John and I discussed some of the potential effects of this new approach to publishing titles well in the margins from the standard canon of great books. I’ve long felt that the tendency to view literature as the exclusive domain of a few great authors and books rather than a broad, varied, and wonderfully unpredictable melange of the great, the good, the respectable, the near-misses and glancing hits, and even the occasional utter failure is reinforced by the tendency of non-“great book” titles to go out of print. A professor can hardly teach a lesser-known book if a student can’t buy a copy in the college bookstore or check out copy 23 of 37 from the library. With the Faber Finds model, Angus Wilson has a chance of keeping a spot on a modern English novelists syllabus alongside William Golding and Doris Lessing
Angus Wilson, in fact, is one of the authors John takes some personal satisfaction in having rescued. John came to Faber after spending three decades at Penguin. Penguin had stood by Wilson, keeping many of his novels in print through the 1970s and 1980s, when realistic novels were languishing in the critical doldrums, but they finally tossed in the towel over a decade along. Ever since, Wilson, inarguably one of the most significant English writers since World War Two, has been essentially out of print and out of circulation. Faber Finds will bring all of Wilson’s novels back in print–as it will those of P.H. Newby and, if negotiations go well, Joyce Cary.

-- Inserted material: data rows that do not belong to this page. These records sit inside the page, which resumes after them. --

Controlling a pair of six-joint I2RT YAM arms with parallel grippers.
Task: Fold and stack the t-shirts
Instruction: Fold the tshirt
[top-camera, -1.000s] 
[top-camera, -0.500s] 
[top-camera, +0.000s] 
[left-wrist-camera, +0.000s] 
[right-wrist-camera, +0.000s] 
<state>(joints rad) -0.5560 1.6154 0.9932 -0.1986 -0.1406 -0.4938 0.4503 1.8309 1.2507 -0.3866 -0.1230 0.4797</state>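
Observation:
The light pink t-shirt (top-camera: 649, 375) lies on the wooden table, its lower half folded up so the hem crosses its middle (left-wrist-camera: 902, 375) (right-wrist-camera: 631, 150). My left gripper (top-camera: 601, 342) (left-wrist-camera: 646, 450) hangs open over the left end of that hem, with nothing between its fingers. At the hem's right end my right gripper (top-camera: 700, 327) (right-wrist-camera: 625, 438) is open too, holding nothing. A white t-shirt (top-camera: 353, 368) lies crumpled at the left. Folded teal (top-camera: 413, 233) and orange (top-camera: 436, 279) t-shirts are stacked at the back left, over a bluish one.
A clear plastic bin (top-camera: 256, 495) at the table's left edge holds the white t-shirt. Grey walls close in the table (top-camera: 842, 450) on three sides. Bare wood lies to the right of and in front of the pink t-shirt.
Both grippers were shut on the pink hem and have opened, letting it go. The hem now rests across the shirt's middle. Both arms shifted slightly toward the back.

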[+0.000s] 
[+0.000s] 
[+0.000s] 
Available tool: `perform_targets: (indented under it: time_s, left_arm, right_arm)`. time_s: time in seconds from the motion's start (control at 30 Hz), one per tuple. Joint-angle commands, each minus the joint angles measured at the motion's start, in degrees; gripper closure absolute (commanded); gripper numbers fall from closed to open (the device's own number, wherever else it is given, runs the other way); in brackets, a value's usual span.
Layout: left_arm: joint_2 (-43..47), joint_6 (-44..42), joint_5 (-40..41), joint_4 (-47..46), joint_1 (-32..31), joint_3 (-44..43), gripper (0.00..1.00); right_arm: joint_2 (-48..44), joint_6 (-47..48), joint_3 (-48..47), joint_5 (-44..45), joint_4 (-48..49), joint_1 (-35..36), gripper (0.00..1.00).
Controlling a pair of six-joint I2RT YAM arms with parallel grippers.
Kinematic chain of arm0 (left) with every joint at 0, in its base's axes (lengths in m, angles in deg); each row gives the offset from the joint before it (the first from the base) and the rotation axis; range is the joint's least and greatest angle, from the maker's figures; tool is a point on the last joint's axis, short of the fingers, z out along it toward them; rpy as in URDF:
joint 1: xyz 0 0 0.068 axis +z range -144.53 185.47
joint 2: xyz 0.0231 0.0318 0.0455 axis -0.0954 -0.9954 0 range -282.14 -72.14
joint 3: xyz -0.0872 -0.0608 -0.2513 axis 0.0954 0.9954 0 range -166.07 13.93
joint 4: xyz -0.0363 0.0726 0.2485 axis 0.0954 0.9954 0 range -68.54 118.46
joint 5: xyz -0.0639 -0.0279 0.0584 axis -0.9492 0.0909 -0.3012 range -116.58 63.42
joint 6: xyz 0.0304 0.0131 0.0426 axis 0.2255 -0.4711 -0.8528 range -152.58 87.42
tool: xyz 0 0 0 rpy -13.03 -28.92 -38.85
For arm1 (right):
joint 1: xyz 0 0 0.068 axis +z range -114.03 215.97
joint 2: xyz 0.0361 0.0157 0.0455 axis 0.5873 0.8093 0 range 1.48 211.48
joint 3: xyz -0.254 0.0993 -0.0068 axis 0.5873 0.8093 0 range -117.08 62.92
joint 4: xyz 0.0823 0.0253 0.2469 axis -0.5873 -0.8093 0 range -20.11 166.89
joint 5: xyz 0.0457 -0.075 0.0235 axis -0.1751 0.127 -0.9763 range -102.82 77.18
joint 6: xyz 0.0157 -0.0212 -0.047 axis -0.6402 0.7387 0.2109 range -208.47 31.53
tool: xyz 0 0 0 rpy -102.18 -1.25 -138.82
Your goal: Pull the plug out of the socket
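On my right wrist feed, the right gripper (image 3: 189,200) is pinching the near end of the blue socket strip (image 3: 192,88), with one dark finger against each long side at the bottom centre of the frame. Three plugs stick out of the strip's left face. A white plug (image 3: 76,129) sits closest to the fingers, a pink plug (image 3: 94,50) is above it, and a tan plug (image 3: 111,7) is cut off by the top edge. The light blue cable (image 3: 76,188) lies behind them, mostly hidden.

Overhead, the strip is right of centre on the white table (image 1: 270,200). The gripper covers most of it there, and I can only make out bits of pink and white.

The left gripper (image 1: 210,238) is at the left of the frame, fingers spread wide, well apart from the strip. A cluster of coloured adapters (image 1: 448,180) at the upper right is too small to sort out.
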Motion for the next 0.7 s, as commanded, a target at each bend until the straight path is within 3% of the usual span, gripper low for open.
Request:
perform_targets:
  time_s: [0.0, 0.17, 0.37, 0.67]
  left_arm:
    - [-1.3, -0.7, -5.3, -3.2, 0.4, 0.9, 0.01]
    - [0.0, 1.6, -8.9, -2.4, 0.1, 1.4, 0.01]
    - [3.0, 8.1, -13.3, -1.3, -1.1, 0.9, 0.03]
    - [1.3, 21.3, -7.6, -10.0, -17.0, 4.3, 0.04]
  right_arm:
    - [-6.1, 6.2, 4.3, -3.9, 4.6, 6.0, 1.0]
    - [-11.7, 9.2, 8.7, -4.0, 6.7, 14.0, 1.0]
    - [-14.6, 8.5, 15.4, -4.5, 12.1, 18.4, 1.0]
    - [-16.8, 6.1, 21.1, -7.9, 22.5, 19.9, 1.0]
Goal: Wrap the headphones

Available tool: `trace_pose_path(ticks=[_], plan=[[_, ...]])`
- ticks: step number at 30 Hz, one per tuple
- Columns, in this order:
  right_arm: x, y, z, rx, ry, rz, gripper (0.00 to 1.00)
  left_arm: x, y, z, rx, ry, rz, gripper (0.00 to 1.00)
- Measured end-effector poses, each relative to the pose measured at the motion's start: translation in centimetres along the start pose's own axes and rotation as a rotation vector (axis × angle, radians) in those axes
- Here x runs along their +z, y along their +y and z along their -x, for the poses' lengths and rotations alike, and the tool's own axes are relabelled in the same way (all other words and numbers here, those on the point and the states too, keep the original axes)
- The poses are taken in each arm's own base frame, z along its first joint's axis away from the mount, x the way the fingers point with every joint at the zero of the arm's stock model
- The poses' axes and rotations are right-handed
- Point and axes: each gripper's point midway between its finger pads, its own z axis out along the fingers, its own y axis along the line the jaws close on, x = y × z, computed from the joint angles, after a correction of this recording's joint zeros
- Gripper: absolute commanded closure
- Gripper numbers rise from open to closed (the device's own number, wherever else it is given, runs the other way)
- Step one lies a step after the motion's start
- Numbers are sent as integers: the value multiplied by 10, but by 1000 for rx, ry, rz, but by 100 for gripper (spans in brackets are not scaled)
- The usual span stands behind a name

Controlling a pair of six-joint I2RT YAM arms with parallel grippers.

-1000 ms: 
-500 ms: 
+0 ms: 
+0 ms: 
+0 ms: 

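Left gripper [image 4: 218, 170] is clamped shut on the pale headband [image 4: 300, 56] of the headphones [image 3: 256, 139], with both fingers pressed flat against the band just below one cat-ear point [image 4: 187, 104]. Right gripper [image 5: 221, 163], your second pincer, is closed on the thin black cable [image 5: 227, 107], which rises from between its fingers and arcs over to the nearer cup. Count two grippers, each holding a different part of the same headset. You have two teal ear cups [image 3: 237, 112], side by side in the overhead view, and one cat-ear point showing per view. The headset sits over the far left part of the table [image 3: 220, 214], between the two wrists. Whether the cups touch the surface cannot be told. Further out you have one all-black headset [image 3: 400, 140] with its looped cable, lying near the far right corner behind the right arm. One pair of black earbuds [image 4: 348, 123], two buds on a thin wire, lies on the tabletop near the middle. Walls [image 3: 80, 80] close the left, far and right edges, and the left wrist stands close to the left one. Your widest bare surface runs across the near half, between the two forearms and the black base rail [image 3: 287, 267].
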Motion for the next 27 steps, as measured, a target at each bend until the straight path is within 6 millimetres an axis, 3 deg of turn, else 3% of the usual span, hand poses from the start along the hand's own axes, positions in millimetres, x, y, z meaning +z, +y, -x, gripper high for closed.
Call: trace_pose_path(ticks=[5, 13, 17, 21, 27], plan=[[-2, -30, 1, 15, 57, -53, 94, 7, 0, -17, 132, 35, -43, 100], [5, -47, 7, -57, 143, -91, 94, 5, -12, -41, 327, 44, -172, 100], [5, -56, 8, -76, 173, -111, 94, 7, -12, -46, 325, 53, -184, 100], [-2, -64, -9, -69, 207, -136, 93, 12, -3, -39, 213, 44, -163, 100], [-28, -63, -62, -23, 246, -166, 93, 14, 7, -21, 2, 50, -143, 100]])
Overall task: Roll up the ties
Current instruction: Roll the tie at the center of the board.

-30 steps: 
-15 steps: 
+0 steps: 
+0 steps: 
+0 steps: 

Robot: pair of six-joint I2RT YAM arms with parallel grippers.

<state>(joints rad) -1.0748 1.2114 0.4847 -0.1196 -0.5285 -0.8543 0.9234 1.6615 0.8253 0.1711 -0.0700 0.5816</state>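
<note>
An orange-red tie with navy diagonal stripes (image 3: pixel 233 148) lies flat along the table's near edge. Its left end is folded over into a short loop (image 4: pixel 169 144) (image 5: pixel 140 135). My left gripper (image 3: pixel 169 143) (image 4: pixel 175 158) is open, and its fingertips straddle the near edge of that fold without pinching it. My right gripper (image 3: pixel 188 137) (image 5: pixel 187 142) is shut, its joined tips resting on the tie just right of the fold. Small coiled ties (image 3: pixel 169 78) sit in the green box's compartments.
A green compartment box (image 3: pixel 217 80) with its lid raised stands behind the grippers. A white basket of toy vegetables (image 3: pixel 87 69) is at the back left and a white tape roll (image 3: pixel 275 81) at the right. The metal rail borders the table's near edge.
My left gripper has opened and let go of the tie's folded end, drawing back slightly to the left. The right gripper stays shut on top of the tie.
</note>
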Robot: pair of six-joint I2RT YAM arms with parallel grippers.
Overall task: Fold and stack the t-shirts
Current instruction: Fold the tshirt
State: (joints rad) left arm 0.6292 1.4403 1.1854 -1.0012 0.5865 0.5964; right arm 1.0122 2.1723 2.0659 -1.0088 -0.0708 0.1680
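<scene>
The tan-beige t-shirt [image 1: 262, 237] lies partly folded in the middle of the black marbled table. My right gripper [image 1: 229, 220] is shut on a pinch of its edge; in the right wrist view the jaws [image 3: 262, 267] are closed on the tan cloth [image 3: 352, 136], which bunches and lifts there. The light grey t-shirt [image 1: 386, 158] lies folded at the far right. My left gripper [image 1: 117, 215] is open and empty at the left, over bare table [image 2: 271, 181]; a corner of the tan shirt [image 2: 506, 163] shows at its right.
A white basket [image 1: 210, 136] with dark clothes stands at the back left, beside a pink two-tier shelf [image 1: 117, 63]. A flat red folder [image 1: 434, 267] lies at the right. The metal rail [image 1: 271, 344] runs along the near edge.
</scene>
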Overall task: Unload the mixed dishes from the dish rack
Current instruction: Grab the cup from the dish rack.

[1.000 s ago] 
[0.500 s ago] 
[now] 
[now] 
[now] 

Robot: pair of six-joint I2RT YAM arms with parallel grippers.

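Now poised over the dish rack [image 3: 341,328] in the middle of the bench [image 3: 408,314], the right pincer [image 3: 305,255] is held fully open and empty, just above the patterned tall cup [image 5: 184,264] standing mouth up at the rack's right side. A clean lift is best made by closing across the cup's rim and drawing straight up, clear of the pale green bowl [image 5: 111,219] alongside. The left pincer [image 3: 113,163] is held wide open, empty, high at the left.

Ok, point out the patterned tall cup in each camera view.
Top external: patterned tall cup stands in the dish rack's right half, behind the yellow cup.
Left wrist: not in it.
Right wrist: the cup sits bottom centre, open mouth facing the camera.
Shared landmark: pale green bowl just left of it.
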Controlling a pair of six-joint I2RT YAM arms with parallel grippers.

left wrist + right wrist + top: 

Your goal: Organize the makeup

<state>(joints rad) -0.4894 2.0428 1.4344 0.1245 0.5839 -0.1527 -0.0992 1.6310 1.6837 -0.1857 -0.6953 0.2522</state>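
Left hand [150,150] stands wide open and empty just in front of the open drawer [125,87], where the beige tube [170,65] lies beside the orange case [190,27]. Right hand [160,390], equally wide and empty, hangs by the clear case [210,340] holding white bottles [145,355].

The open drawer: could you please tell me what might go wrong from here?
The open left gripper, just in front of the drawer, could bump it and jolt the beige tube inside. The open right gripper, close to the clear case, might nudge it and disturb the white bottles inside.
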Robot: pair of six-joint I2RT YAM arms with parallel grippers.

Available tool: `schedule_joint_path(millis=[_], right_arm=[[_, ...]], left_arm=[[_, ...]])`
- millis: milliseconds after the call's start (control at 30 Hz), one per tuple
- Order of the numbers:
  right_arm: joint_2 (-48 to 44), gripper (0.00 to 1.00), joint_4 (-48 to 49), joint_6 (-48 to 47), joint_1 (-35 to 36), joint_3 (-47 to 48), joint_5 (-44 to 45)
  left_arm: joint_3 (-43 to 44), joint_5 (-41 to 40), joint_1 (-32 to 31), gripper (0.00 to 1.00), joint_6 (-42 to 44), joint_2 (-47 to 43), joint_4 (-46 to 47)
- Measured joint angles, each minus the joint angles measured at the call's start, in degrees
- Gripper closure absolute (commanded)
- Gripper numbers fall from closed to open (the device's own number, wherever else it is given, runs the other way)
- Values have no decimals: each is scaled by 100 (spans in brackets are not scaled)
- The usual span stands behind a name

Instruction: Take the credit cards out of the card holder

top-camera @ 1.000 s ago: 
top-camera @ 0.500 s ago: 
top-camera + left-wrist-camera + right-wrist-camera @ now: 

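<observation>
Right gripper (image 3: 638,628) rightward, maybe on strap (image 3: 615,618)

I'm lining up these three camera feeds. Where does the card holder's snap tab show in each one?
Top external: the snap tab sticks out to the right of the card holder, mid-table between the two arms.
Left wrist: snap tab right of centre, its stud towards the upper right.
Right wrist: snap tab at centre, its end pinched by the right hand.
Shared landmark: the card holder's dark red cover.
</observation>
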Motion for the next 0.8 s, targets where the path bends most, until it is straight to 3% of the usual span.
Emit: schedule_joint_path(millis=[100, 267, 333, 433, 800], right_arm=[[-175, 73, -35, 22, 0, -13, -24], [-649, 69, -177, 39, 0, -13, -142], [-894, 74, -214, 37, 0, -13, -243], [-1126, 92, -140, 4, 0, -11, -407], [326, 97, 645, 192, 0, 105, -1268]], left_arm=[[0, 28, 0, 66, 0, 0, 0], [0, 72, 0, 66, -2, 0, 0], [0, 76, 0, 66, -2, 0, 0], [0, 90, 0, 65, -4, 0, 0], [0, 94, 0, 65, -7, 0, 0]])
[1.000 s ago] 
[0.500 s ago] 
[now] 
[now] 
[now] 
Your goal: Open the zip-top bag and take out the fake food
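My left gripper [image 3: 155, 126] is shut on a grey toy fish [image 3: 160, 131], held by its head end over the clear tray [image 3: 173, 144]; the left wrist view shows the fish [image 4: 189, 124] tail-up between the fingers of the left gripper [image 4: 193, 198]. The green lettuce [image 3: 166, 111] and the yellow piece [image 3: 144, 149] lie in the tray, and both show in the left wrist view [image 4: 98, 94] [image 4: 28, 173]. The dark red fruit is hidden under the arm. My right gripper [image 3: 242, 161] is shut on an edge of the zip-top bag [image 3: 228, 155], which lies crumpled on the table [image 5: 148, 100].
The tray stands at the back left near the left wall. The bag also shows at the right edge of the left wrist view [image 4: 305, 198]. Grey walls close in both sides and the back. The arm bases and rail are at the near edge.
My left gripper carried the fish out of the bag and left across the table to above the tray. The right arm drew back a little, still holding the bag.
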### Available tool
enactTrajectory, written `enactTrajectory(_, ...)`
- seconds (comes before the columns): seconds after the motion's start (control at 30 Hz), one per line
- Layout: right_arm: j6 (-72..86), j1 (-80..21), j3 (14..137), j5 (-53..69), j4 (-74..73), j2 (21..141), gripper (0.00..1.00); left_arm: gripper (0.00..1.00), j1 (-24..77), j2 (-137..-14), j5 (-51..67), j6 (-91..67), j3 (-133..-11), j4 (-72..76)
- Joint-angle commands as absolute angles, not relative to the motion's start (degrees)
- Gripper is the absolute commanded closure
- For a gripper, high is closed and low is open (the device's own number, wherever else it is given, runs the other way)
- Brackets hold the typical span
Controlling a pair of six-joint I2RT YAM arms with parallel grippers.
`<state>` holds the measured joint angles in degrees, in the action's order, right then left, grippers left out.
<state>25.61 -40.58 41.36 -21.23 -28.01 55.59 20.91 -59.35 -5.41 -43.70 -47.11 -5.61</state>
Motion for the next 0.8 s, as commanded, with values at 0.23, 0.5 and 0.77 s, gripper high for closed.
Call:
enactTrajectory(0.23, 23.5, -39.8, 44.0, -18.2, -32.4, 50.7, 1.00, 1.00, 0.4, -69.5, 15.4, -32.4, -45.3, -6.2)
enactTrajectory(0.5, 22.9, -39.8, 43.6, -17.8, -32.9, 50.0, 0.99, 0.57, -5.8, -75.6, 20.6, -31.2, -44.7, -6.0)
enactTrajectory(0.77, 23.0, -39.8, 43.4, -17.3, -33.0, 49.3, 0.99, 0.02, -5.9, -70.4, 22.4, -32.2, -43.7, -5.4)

At the far end of the spectrum from Angus Wilson and Joyce Cary stands another writer Faber Finds will bring back to print in August 2008. Roy Horniman’s novel Israel Rank has kept a small place in history for being the inspiration for one of the finest of all British comedies, the 1949 film, “Kind Hearts and Coronets.” Even though the novel sold a respectable number of copies when first published in 1907 and was republished in 1948 while Graham Greene was working for Eyre and Spotiswoode, printed copies have become as hard to find as skeletons of the dodo. John was finally able to locate a copy though a distant relative of Horniman’s, and this sly satire of Edwardian mores and anti-Semitism will finally be available for a price quite a bit less than that of a mid-sized car.
Not that Israel Rank is a lost masterpiece. The point of Faber Finds is not to rescue a few great books that have become forgotten, but to make available–at a reasonable price for both consumer and publisher–a large number of fine books that merely fell victim of a bad business case for a few decades. Children’s books are coming as well, says John, as well as color images in a year or two. Altogether, Faber’s expedition into the “long tail” of the publishing business is one of the most exciting “mash-ups” I’ve heard of, and it was a genuine pleasure to get a chance to get an insider’s view of what I hope will be history in the making.
I was very interested to read this item, as W V Tilsley, the author of Other Ranks, was my great uncle. My mother has a very well-thumbed copy of the book, with a handwritten dedication to her father, and it was once my privilege to be able to read a very appropriate extract from it at the Menin Gate in Ypres to a party of school students whom I was accompanying. It has long been my mother’s wish that the book be republished. In trawling the internet, I have formed the impression that little is now known about my mother’s ‘Uncle Vin’; for example, one enthusiast for the book was unable to discover what his initials stood for.
I assume that, thus far, your endeavours to have the book republished have been unsuccessful – but the imminent centenary of the War would seem to provide an ideal opportunity. I should be very interested to know if you are keen to make another attempt, in which the provision of some biographical detail may be of some help.